Use stop loss or trailing stop orders to avoid margin margin If you do not know what a loss order is, you are on a downhill road called losing a lot of money. In the course of different types of orders in Forex, we explained the loss limit and trailing stop. As a reminder, the loss limit order is essentially a stop order that is sent to the broker as a pending order. This order is activated when the price moves in the opposite direction of your trade.

For example, if you had a 1 / USD USD / JPY buyout at 110.50 and you set your loss limit at 109.50. This means that when USD / JPY drops to 109.50, your stop order will be activated and your buy position will be closed due to a loss of 100 pips or $ 100.

If   you traded without a loss order and the USDJPY continued to fall, your call margin would be activated at a price point, depending on the amount of money in your account. A loss limit or trailing stop order will prevent you from losing more, which will prevent you from becoming marginal.

Principles of Adjusting Trading Volume to Avoid Call Margin

Divide your trading volume and do not enter at once. Another reason some traders end up being marginalized is the misjudgment of price movements. For example, you think GBP / USD has gone too high and too fast and you believe it can not go up at all, so you are opening a big sell position.

This kind of deal is a kind of false confidence! Increases the likelihood of creating a margin margin. To prevent this, there is a method of dividing the volume of transactions, which is also called “scaling”. Instead of trading 4 mins immediately, start with 1 min. Then when the price moves in your favor, add the deal or increase its weight.

As you continue to add new trades, you can start shifting the loss limit on previous trades to reduce potential losses or even lock in profits. Matching trades can help you maximize your profit with zero risk when you combine all trades.

Although this usually means that you need to invest more capital to meet the need for more margins, adjusting trades at different price levels and using different levels of the loss limit means that your risk of loss in this trade is spread.

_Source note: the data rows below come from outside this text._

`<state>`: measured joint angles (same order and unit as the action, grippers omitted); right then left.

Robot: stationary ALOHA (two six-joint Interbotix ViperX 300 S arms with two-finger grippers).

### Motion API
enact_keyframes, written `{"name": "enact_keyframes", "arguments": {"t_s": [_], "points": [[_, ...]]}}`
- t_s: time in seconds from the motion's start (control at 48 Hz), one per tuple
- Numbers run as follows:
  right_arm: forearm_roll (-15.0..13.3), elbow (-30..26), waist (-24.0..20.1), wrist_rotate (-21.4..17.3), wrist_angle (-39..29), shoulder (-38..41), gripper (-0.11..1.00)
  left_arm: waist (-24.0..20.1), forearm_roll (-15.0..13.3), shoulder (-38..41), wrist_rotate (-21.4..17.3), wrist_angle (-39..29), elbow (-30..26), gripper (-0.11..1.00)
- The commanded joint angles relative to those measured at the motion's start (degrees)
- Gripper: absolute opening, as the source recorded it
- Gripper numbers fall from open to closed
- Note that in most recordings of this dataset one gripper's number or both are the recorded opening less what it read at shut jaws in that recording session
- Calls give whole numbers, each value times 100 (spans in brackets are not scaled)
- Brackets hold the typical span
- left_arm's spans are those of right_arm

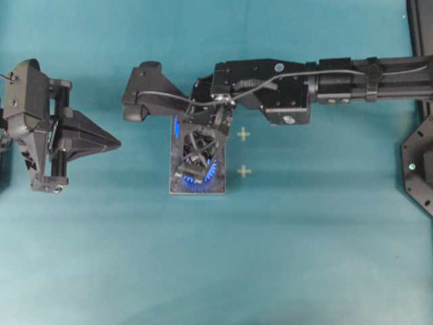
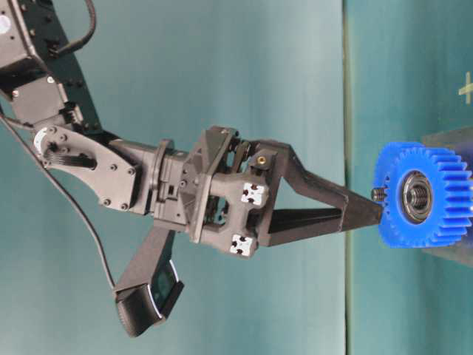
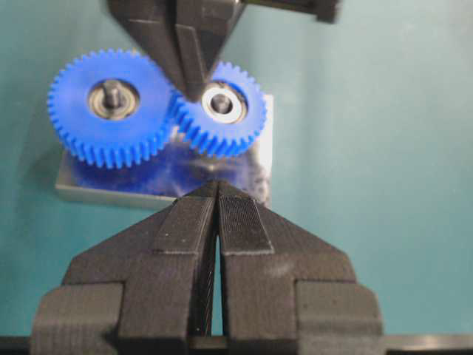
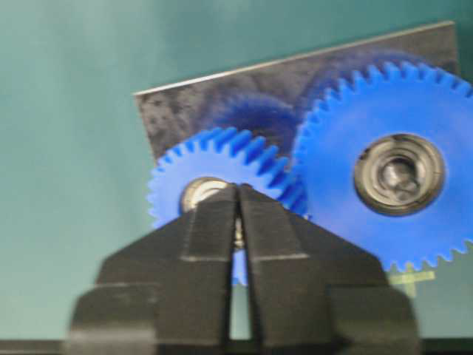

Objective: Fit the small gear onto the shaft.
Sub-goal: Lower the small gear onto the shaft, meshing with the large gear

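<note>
The small gear (image 3: pixel 220 112) lies flat on the dark grey plate (image 3: pixel 159 188), its teeth meshed with the larger blue gear (image 3: pixel 111 103). A grey round end, apparently the shaft (image 3: pixel 221 104), shows in its silver bore. My right gripper (image 4: pixel 238 189) is shut with nothing in it. Its tips rest on the small gear (image 4: pixel 214 159) at the hub, and they come down from above in the left wrist view. In the overhead view it (image 1: pixel 193 166) points down over the plate (image 1: pixel 177 184). My left gripper (image 3: pixel 216 185) is shut and empty, just left of the plate.
Two pale cross marks (image 1: pixel 243 134) lie on the teal table just right of the plate. The right arm (image 1: pixel 338 81) stretches across from the right edge. A black frame (image 1: pixel 419 162) stands at the far right.
</note>
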<state>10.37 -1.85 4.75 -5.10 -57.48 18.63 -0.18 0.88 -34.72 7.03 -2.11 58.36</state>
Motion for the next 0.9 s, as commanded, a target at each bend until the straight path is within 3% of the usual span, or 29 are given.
{"name": "enact_keyframes", "arguments": {"t_s": [0.0, 0.416, 0.666, 0.874], "points": [[9, -132, 26, 79, 26, -70, 4, 0, 18, -9, -9, 44, -97, 0], [-9, 0, 255, 97, -44, 176, 1, 0, 18, -18, -9, 79, -114, 0], [-62, 571, 299, 9, -9, -70, 1, 0, 9, 0, -9, 141, -105, 0], [-53, 984, 141, -308, 26, -448, 0, 0, 9, -9, 9, 149, -105, 0]]}}
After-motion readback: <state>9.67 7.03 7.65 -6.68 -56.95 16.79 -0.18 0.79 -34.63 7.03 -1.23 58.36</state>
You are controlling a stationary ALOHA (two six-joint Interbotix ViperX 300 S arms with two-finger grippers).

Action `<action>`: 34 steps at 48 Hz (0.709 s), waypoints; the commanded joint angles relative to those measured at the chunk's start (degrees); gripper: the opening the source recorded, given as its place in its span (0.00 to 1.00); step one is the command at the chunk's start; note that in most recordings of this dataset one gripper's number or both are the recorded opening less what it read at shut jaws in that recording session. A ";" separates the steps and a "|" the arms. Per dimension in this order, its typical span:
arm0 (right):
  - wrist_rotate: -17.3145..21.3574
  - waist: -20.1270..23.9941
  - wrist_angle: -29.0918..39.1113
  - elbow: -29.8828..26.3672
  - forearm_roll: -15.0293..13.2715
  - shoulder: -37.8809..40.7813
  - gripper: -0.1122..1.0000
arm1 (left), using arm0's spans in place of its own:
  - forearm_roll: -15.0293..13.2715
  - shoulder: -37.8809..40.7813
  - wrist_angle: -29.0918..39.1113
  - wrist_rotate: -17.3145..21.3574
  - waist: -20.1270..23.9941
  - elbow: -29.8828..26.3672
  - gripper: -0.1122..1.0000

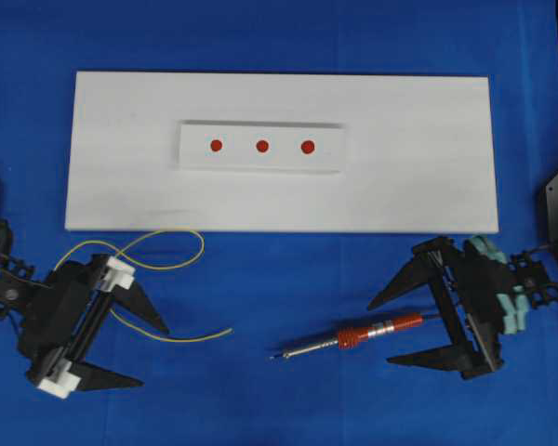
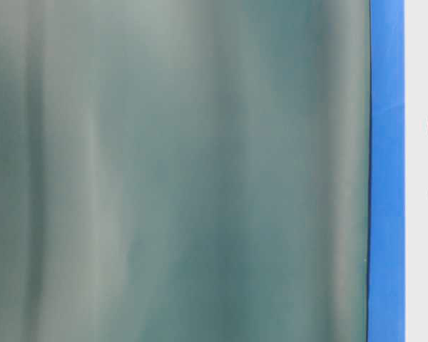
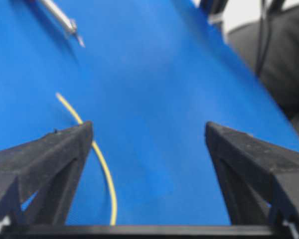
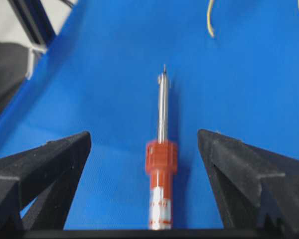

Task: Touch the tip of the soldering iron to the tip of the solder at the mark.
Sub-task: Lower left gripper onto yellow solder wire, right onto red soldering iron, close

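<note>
Blue mat [image 1: 288, 279]: both grippers spread, empty. Right gripper [image 1: 411, 327] should pinch soldering iron [image 1: 353, 336] handle squarely; left gripper [image 1: 135, 351] takes solder [image 1: 158, 266].

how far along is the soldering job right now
Nothing is done yet. The soldering iron lies on the blue cloth between the open right gripper fingers, ungrasped. The yellow solder lies by the open left gripper. Left: grasp both, bring tips together at a red mark.
</note>
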 commanded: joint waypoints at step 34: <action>-0.44 5.10 -11.43 -3.52 10.72 19.95 0.81 | -0.88 14.68 -3.25 0.70 2.02 -3.43 0.60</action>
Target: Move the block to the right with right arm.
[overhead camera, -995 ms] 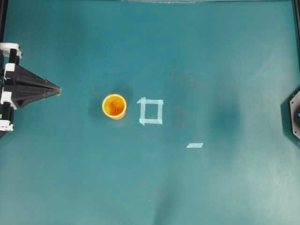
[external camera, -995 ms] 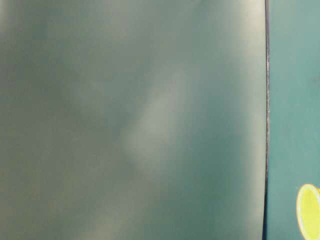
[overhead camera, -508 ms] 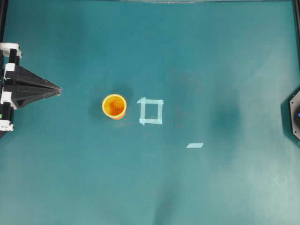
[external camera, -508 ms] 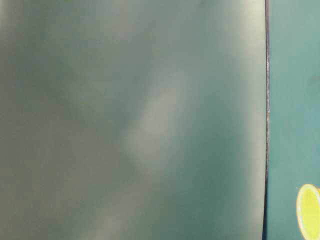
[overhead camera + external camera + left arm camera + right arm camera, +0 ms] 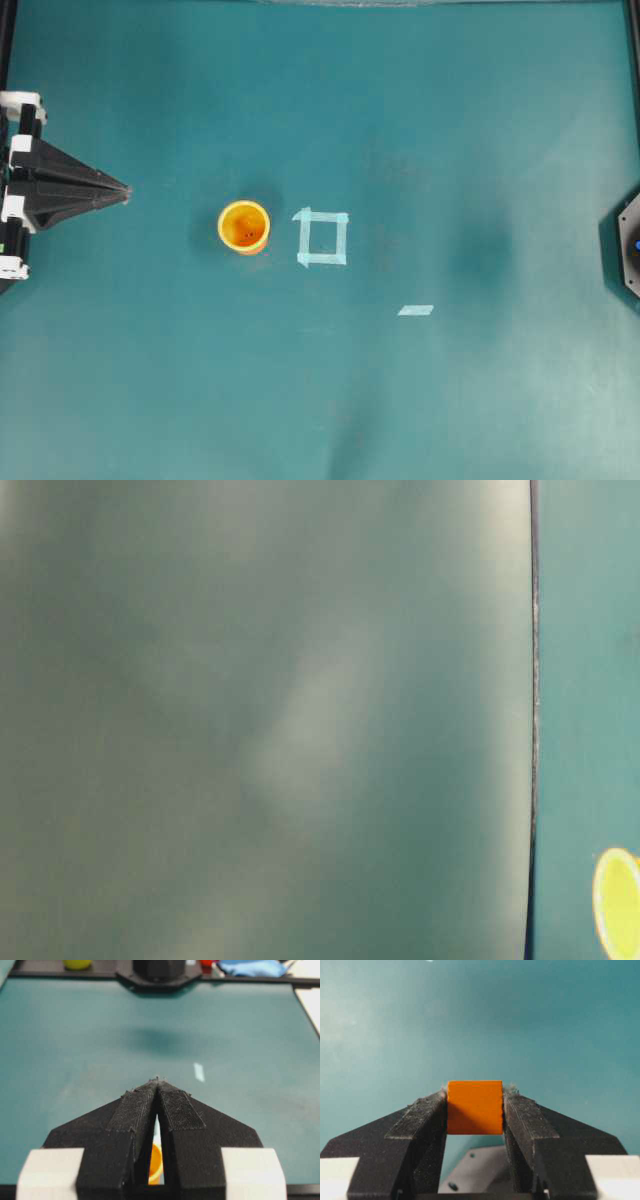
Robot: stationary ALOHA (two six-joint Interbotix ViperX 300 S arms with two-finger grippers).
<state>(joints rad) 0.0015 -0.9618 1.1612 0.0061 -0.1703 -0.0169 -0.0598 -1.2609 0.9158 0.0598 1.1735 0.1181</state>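
While the right pincer (image 5: 475,1097) gripped the block (image 5: 474,1106), it hung above bare counter (image 5: 545,1020).
Clamped between both pads, the cube was off the surface, seemingly ready for setting down; the left pincer (image 5: 157,1081) sat closed.

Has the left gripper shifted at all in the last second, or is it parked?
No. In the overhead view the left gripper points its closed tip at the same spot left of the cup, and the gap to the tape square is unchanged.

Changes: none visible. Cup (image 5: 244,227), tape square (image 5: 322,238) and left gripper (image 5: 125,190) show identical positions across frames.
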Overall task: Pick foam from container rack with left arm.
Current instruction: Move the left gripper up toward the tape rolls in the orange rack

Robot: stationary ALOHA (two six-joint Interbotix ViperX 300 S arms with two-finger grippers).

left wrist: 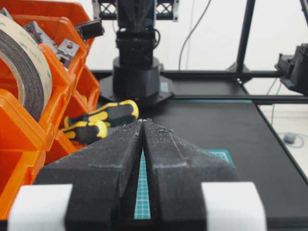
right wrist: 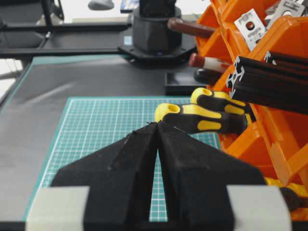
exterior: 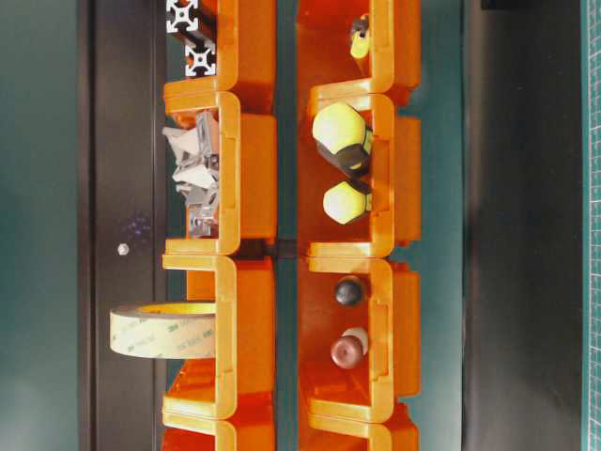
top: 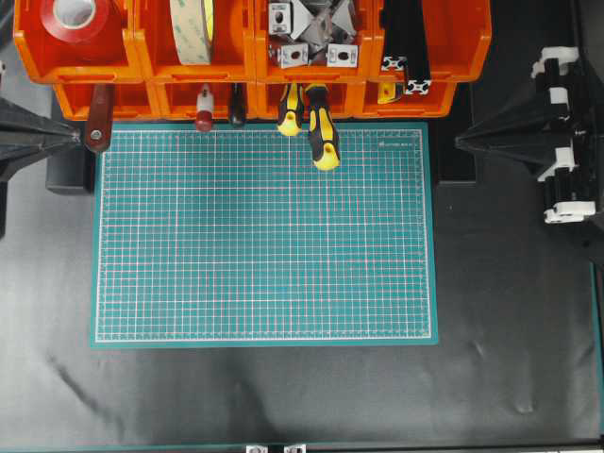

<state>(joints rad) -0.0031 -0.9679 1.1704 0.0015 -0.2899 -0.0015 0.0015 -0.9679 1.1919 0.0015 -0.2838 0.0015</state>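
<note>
In the far upper row of the container rack (top: pixel 250 42), second bin from left, the foam (top: pixel 193 33) stands on edge. Left claw (left wrist: pixel 143 123) clenched, empty; right claw (right wrist: pixel 157 126) likewise.

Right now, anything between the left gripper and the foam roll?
Nothing visible. The left gripper sits shut and empty over the mat; the foam stands upright, sticking out above its upper bin in the container rack, top edge exposed.

The left gripper (left wrist: pixel 143 122) has matte black, wedge-shaped fingers with white tabs; the right gripper (right wrist: pixel 157 126) looks alike.
</note>
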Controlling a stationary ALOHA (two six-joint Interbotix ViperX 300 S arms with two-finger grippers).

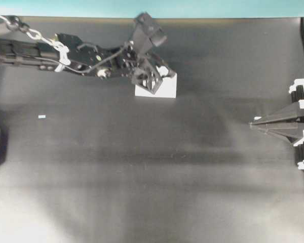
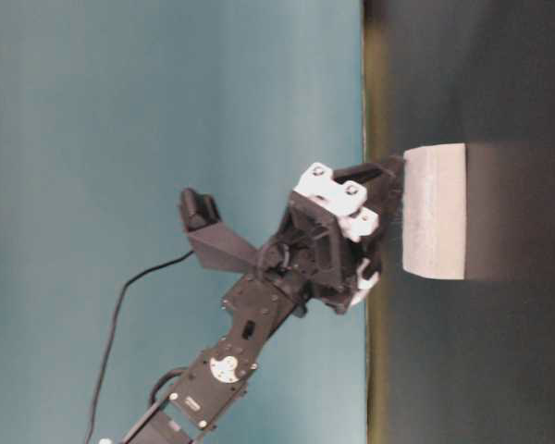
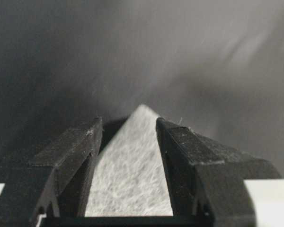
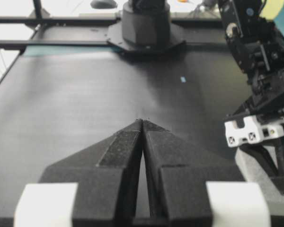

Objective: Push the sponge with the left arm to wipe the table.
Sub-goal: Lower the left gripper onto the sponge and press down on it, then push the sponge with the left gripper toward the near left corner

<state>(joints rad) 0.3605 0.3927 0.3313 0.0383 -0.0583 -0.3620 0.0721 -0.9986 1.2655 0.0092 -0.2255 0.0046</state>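
White sponge (image 3: 132,179) between spread left gripper (image 3: 128,130) jaws, right gripper (image 4: 142,124) closed

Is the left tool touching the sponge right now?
Cannot tell. The left wrist view shows the sponge between the left tool's open fingers, but neither contact nor a gap shows plainly.

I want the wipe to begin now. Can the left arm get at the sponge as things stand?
Probably yes. The left gripper is down over the sponge with its jaws open and the sponge showing between them; nothing else lies near it on the table.
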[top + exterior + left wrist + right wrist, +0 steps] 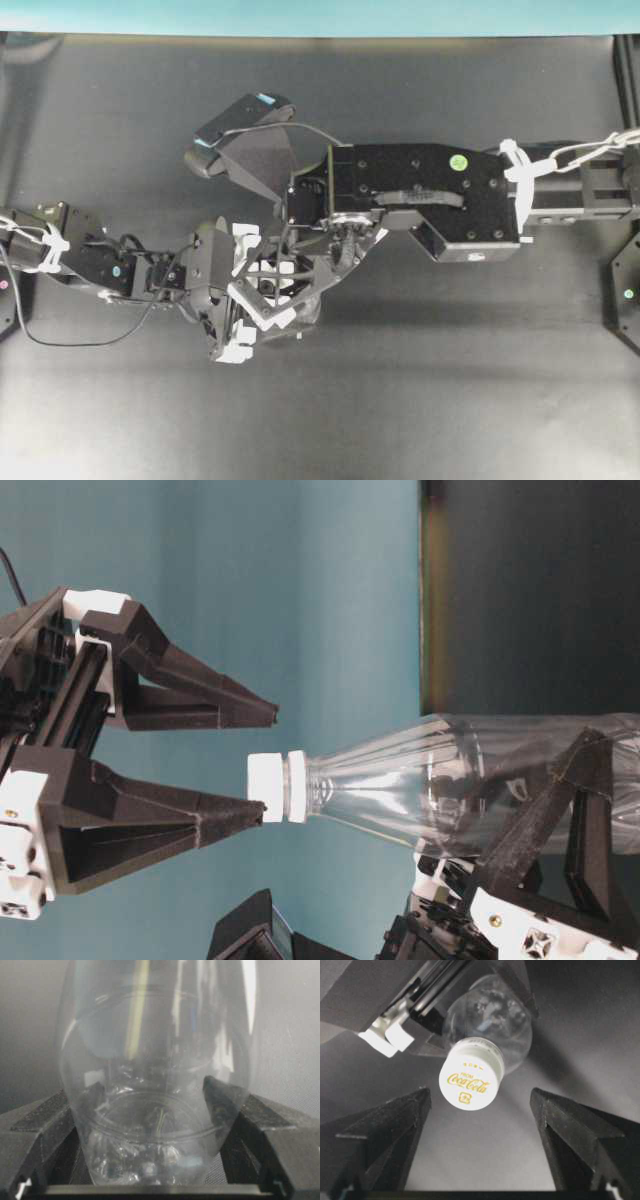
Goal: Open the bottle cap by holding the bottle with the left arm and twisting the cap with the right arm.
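L pincer (160, 1110) grips bottle (450, 780); R pincer (480, 1105) wide, straddling cap (471, 1081), not touching.

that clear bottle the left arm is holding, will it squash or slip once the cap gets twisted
The bottle looks empty and thin-walled, so it is probably light and may dent under a firm squeeze. Its smooth, round body could turn within the left gripper jaws during twisting. The bottle cap is narrow, giving the open right gripper little to bite on.
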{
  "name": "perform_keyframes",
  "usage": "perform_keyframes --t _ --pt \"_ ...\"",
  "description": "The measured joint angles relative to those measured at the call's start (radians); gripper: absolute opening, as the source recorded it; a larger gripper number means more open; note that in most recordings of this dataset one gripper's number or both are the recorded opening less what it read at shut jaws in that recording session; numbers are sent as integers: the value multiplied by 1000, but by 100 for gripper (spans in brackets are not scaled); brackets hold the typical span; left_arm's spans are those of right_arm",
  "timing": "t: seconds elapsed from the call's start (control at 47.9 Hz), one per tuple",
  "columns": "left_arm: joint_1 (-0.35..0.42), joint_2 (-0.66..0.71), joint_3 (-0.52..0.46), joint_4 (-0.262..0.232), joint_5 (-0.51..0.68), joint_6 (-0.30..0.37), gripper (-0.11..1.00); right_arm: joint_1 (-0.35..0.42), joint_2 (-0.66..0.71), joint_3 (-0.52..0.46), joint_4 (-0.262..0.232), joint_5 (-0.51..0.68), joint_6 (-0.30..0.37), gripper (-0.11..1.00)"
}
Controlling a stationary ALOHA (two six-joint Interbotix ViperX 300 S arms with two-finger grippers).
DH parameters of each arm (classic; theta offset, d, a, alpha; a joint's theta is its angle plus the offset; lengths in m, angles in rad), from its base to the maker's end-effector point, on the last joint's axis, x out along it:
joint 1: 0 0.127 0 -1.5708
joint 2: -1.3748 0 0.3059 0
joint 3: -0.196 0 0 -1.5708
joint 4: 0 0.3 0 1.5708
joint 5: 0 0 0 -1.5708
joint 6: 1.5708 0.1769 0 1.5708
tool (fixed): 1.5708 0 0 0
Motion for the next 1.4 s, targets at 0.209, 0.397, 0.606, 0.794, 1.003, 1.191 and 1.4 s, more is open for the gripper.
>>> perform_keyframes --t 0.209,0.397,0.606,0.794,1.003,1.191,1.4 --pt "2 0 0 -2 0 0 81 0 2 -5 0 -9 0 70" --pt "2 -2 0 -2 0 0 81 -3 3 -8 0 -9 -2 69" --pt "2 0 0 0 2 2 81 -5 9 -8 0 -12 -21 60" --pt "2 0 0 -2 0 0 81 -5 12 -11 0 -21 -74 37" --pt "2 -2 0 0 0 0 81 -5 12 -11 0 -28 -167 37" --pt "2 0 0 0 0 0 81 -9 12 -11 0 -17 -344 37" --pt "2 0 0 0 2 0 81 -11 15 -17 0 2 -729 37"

It has been found to reduce the likelihood of a margin margin (compared to when we open a big deal at once).

Tasks of a trader

Know what you do as a trader. It has happened many times that novice traders are faced with margin call and do not know what happened to them! These traders are traders who have put all their thoughts and mentions only on making money. They do not know what they are doing and they do not fully understand the dangers of Forex trading.

Do not be one of these traders. Your top priority should be risk management, not profit Risk management is an important issue and that is why we will address it in detail later.

Conclusion

There are five ways to help prevent margin call:

Pay attention to the currency pairs you trade and their margin needs. Know when to stop your losses so that you can stay in the market.

Understand the fluctuations. Be aware of news and events that can cause prices to fluctuate and destabilize your account. Remember, as a trader, you should always prioritize risk management over profit.